• [Problem details]: Reproduce, please, only the lines from the first line below to the line containing "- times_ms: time", inclusive.

═══ Records supplied

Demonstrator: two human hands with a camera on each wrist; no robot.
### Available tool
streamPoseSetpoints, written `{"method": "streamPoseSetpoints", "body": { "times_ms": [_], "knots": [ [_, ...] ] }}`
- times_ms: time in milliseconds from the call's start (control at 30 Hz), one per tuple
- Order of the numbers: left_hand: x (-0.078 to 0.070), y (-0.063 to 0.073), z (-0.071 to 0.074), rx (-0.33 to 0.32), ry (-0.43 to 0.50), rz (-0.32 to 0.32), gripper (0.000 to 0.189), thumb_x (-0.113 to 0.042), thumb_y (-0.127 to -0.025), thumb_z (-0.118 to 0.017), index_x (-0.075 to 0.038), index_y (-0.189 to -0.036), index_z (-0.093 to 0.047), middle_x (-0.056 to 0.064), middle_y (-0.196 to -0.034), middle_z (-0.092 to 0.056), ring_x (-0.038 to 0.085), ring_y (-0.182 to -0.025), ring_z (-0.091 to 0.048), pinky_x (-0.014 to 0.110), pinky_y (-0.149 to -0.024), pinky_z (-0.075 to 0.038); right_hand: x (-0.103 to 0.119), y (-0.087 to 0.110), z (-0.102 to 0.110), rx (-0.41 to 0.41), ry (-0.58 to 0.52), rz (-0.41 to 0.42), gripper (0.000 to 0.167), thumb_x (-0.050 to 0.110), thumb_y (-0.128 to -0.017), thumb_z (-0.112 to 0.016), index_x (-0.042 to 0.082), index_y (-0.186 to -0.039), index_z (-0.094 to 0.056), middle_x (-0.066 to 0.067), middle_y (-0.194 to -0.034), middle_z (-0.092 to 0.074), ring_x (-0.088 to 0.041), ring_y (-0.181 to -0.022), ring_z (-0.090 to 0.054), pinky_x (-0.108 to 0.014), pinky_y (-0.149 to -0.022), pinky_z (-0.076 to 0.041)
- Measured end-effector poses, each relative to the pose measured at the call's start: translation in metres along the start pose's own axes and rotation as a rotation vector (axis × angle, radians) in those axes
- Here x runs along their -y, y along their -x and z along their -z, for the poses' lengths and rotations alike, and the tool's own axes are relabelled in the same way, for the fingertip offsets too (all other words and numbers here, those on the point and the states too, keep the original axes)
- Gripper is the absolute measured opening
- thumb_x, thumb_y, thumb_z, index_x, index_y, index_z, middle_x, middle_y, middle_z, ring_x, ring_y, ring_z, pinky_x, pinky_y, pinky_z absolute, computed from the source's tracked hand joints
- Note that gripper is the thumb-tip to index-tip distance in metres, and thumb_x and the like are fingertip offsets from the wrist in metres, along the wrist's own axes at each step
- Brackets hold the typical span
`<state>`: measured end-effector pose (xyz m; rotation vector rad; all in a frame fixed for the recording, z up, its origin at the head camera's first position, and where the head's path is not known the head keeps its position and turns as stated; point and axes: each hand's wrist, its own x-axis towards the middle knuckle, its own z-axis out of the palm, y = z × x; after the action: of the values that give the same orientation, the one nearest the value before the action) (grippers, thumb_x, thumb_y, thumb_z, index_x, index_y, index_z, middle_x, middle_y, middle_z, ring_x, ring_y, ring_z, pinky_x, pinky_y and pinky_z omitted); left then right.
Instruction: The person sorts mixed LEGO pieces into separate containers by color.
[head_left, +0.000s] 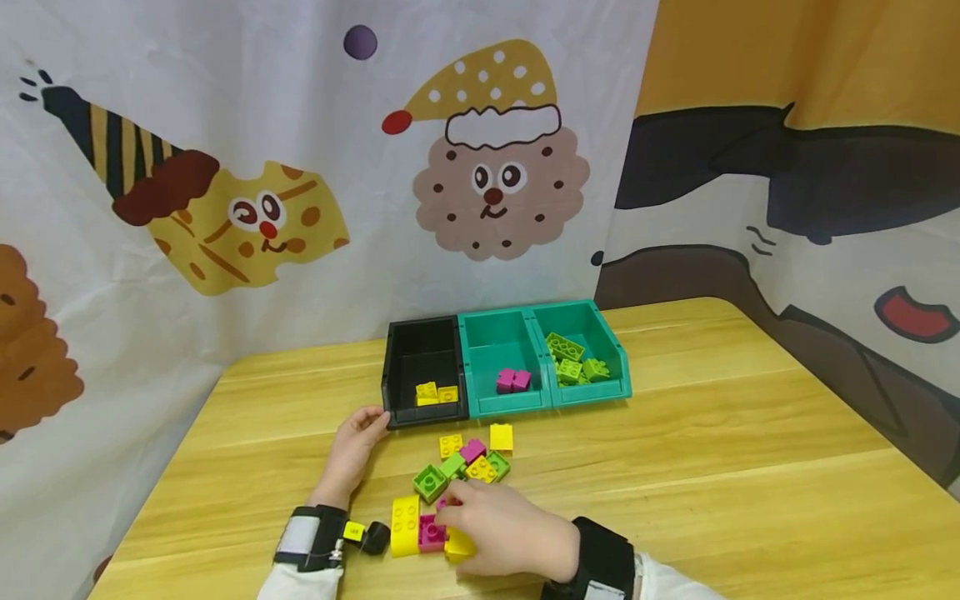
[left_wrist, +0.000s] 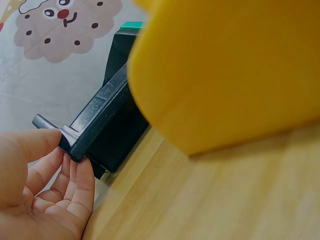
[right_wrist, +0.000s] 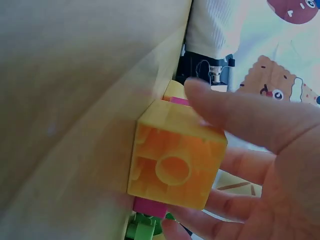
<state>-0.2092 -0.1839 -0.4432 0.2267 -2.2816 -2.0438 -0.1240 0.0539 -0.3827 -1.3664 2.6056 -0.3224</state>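
Note:
My left hand (head_left: 351, 457) holds the front left corner of the black bin (head_left: 426, 419). In the left wrist view, the thumb lies over the bin's rim (left_wrist: 97, 112) with the fingers below it. Over the near end of a loose pile, my right hand (head_left: 517, 529) grips a yellow toy brick (head_left: 460, 547) between thumb and fingers. The right wrist view shows that brick's hollow underside (right_wrist: 172, 167), tilted against the tabletop. Beside it are a magenta brick (head_left: 431, 533) and a longer yellow brick (head_left: 405, 525). My hand partly hides another magenta brick.
Two teal bins (head_left: 510, 408) adjoin the black one; magenta bricks (head_left: 513, 381) lie in the middle bin, green bricks (head_left: 570, 371) in the right. Yellow bricks (head_left: 437, 394) sit in the black bin. Green bricks (head_left: 430, 482) and other colours lie between bins and hands. A printed curtain (head_left: 360, 125) hangs behind.

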Motion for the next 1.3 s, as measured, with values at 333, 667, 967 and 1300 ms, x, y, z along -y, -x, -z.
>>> {"method": "streamPoseSetpoints", "body": {
  "times_ms": [333,667,967,1300],
  "knots": [
    [-0.001,0.000,0.000,0.002,0.020,0.007,0.027,-0.011,-0.095,-0.056,0.009,-0.113,-0.053,-0.001,-0.092,-0.056,0.004,-0.081,-0.053,0.014,-0.076,-0.048,0.000,-0.001,0.001,0.001,0.003,-0.004,0.035,0.033,-0.079,-0.077,0.024,-0.112,-0.066,0.006,-0.109,-0.057,-0.002,-0.088,-0.054,-0.019,-0.077,-0.049],
    [-0.004,0.001,0.000,0.008,0.020,0.014,0.028,-0.011,-0.096,-0.055,0.010,-0.115,-0.052,-0.002,-0.092,-0.056,0.003,-0.080,-0.053,0.014,-0.075,-0.048,0.000,0.003,0.014,-0.042,-0.040,0.006,0.030,0.029,-0.081,-0.075,0.020,-0.109,-0.068,0.008,-0.105,-0.065,0.000,-0.090,-0.057,-0.017,-0.082,-0.048],
    [-0.002,0.000,0.000,0.003,0.007,0.010,0.027,-0.011,-0.095,-0.056,0.009,-0.114,-0.053,-0.002,-0.092,-0.056,0.003,-0.080,-0.053,0.014,-0.075,-0.048,-0.003,0.007,0.022,-0.123,-0.069,0.032,0.028,0.021,-0.082,-0.074,0.019,-0.109,-0.069,0.007,-0.103,-0.064,-0.002,-0.089,-0.057,-0.015,-0.081,-0.047],
    [-0.003,0.000,0.000,0.002,0.023,0.006,0.026,-0.010,-0.095,-0.056,0.009,-0.113,-0.052,-0.002,-0.091,-0.055,0.003,-0.080,-0.053,0.015,-0.075,-0.048,-0.016,0.011,0.038,-0.472,-0.188,0.036,0.026,0.011,-0.082,-0.073,0.007,-0.106,-0.068,-0.004,-0.103,-0.061,-0.014,-0.090,-0.059,-0.020,-0.082,-0.051]
  ]
}}
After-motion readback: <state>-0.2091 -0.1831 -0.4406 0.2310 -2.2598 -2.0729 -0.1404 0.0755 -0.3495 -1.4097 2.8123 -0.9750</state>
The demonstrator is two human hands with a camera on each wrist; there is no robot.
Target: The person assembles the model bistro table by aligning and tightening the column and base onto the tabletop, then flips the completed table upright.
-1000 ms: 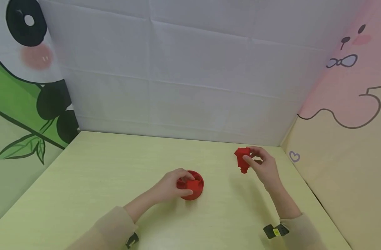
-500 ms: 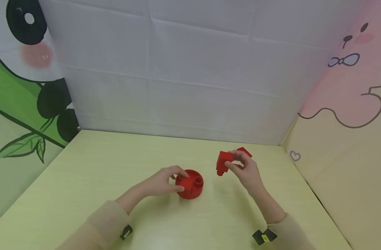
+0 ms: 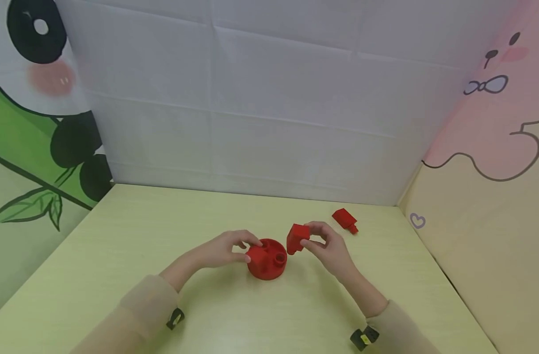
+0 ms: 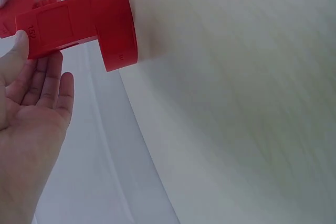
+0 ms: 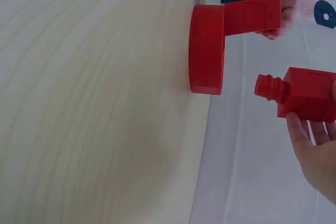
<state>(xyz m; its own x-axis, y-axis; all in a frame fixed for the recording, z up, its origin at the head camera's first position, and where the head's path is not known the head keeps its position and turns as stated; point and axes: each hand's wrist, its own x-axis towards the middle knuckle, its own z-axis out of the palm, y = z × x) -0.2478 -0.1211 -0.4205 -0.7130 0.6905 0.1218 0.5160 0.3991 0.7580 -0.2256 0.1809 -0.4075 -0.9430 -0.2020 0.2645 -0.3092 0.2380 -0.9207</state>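
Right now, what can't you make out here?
Left wrist view: lower end of the boxy red plastic block in the left hand, hidden by the wall of the round red plastic base.
Right wrist view: far end of the necked red plastic block in the right hand, cut off by the right edge.
Head view: any lettering on the loose red plastic block, too small.

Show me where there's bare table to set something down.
Bare table lies between the left grip, left wall and white backdrop, and between left sleeve and right sleeve. The round base is crowded by left block, right block and right grip. A loose block lies back right.
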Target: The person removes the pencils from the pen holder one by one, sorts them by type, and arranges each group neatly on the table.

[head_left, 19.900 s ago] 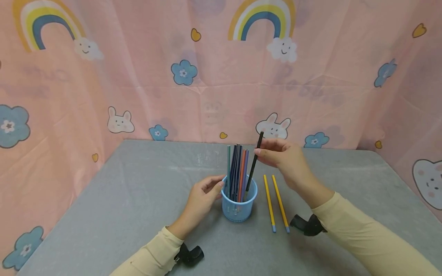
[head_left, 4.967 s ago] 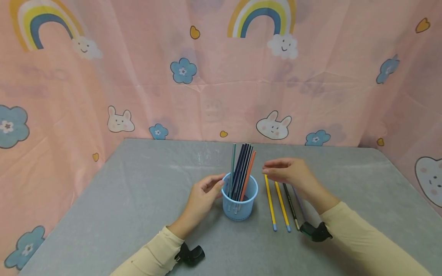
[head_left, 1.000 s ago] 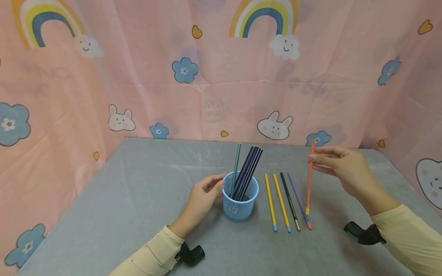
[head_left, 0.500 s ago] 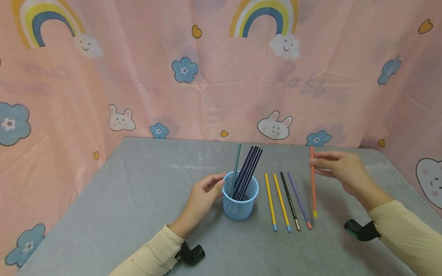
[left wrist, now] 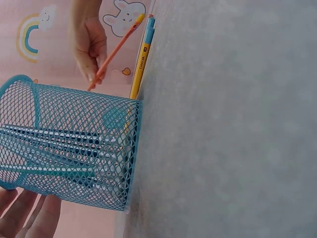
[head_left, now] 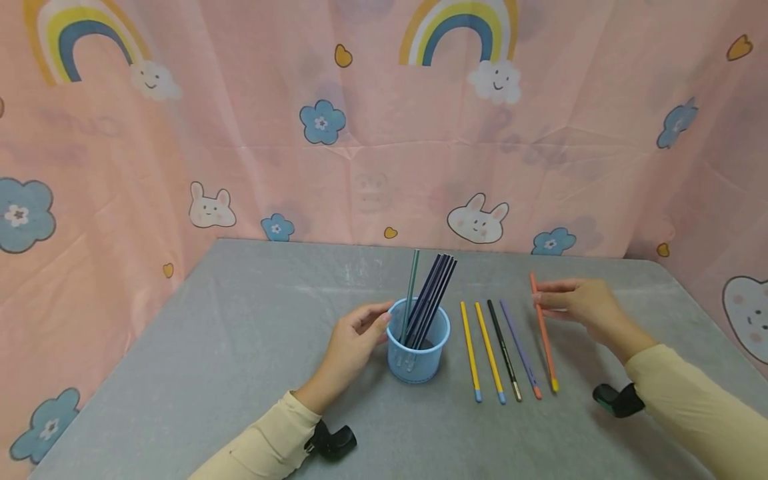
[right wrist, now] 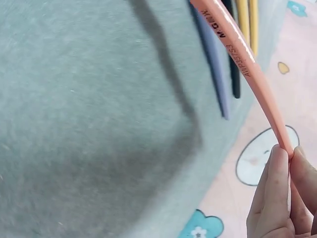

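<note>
A blue mesh pencil holder (head_left: 418, 367) stands upright on the table. My left hand (head_left: 354, 343) holds its left side by the rim; in the left wrist view the fingers (left wrist: 42, 218) lie against the mesh. Several dark pencils (head_left: 429, 300) and a green pencil (head_left: 411, 293) lean inside it. My right hand (head_left: 585, 307) pinches an orange pencil (head_left: 545, 337) near its upper end, tilted above the table, its yellow tip lower and toward me. Left of it lie two yellow pencils (head_left: 471, 353), a black pencil (head_left: 504, 350) and a purple pencil (head_left: 521, 350), side by side.
The grey table (head_left: 252, 373) extends on both sides of the holder. Behind it hangs a pink patterned cloth (head_left: 372, 160). A black wrist camera (head_left: 333, 443) sits under the left wrist, another black camera (head_left: 618, 400) under the right.
The purple and orange pencils have left the holder; black and purple now lie in the row. Over the last second my right hand lowers the orange pencil right of the purple one. Left hand stays.
</note>
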`<state>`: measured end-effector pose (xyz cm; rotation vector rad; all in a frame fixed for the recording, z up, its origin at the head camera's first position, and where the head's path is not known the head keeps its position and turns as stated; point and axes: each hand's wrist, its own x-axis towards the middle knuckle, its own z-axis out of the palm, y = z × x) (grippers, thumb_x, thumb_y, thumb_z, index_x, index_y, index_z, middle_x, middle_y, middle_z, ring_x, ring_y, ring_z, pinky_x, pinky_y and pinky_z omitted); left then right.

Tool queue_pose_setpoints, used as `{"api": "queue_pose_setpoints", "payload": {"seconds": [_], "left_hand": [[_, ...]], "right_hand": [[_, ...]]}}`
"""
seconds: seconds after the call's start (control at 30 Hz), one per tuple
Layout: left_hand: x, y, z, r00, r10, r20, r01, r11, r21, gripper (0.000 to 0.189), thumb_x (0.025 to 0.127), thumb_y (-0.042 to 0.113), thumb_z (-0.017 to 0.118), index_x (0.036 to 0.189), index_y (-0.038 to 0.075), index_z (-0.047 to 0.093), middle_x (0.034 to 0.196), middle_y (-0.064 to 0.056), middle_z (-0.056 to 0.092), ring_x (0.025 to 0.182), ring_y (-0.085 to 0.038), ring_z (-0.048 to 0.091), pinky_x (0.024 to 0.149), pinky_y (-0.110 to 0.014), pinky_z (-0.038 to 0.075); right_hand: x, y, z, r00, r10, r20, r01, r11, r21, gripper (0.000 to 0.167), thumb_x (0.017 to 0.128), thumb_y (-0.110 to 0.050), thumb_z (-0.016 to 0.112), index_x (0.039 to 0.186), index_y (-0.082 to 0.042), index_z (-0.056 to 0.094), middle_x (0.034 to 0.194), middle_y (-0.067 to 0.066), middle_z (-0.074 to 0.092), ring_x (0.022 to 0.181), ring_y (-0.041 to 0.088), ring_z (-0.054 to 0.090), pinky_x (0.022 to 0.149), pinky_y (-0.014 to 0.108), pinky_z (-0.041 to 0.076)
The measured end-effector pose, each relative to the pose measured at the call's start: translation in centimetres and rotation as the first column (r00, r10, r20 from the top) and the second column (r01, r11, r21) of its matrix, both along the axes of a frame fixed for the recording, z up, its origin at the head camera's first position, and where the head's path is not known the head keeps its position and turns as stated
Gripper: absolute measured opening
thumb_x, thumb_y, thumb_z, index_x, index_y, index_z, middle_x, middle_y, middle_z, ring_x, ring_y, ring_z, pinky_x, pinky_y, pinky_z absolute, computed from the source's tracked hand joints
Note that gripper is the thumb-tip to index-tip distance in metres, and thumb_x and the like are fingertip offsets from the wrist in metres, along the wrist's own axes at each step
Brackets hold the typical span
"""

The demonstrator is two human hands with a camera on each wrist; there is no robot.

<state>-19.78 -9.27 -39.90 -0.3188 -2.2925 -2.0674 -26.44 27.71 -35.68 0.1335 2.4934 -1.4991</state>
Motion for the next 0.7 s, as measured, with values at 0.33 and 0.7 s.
{"api": "queue_pose_setpoints", "payload": {"seconds": [0.33, 0.7], "left_hand": [[-0.1, 0.0, 0.0, 1.000, -0.007, -0.009, 0.007, 1.000, -0.004, 0.031, 0.101, 0.018, 0.059, 0.126, 0.002, 0.065, 0.129, -0.017, 0.066, 0.119, -0.030, 0.064, 0.089, -0.033, 0.061], [-0.1, 0.1, 0.0, 1.000, 0.005, -0.016, -0.005, 1.000, 0.002, 0.029, 0.100, 0.016, 0.060, 0.124, 0.001, 0.066, 0.127, -0.017, 0.067, 0.116, -0.028, 0.065, 0.088, -0.034, 0.061]], "right_hand": [[-0.3, 0.1, -1.5, 0.999, 0.014, 0.050, -0.014, 1.000, -0.001, 0.059, 0.093, -0.017, 0.070, 0.137, 0.016, 0.048, 0.092, -0.010, 0.073, 0.078, -0.003, 0.067, 0.077, 0.026, 0.062], [-0.8, 0.0, -2.7, 0.997, 0.018, 0.081, -0.023, 0.998, 0.060, 0.055, 0.093, -0.016, 0.071, 0.133, 0.017, 0.052, 0.092, -0.003, 0.073, 0.076, 0.001, 0.067, 0.072, 0.024, 0.062]]}}
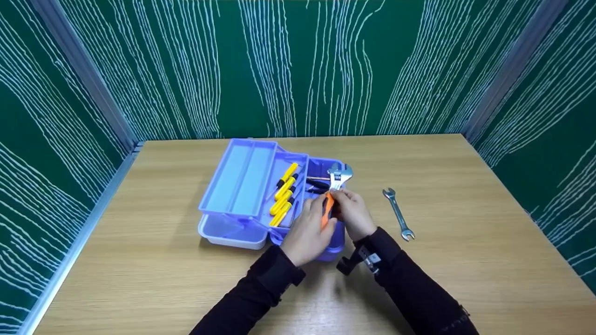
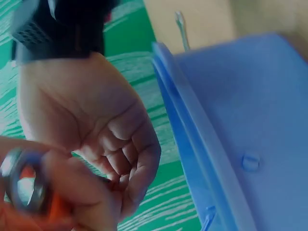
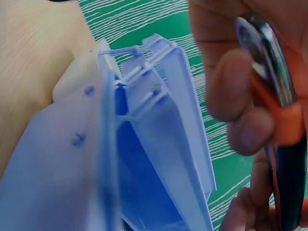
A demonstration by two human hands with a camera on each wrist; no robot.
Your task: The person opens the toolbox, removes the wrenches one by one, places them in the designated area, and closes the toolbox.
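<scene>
An adjustable wrench (image 1: 336, 179) with a silver head and an orange and black handle hangs over the right side of an open blue toolbox (image 1: 242, 179). Both hands grip its handle: my left hand (image 1: 308, 225) from the left, my right hand (image 1: 351, 207) from the right. In the left wrist view the wrench's ring end (image 2: 21, 185) shows between fingers, with the right hand's palm (image 2: 110, 130) behind it. The right wrist view shows the wrench handle (image 3: 279, 91) held by curled fingers (image 3: 231, 86) next to the toolbox wall (image 3: 144, 144).
Several yellow screwdrivers (image 1: 284, 195) lie in the toolbox's raised tray, and dark tools (image 1: 319, 184) lie in the box under the wrench. A silver open-end spanner (image 1: 398, 214) lies on the wooden table (image 1: 465, 186) to the right. Green patterned walls enclose the table.
</scene>
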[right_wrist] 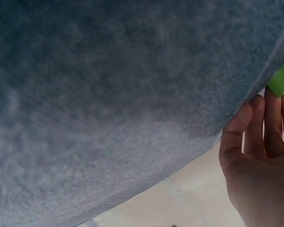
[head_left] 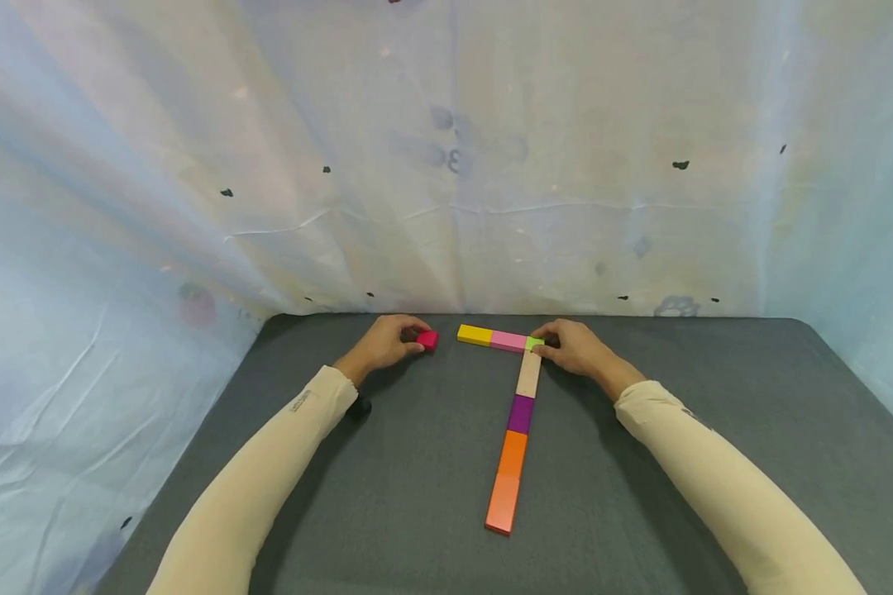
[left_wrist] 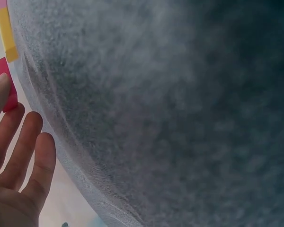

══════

• [Answer for the task]:
Demonstrator: two human hands with a camera on each wrist; no robot.
### Available tool
streamPoseSetpoints, written `{"method": "streamPoseSetpoints", "body": { "times_ms": [_], "knots": [ [_, ...] ] }}`
- times_ms: time in milliseconds from the call's start (control at 30 Hz), one per tuple

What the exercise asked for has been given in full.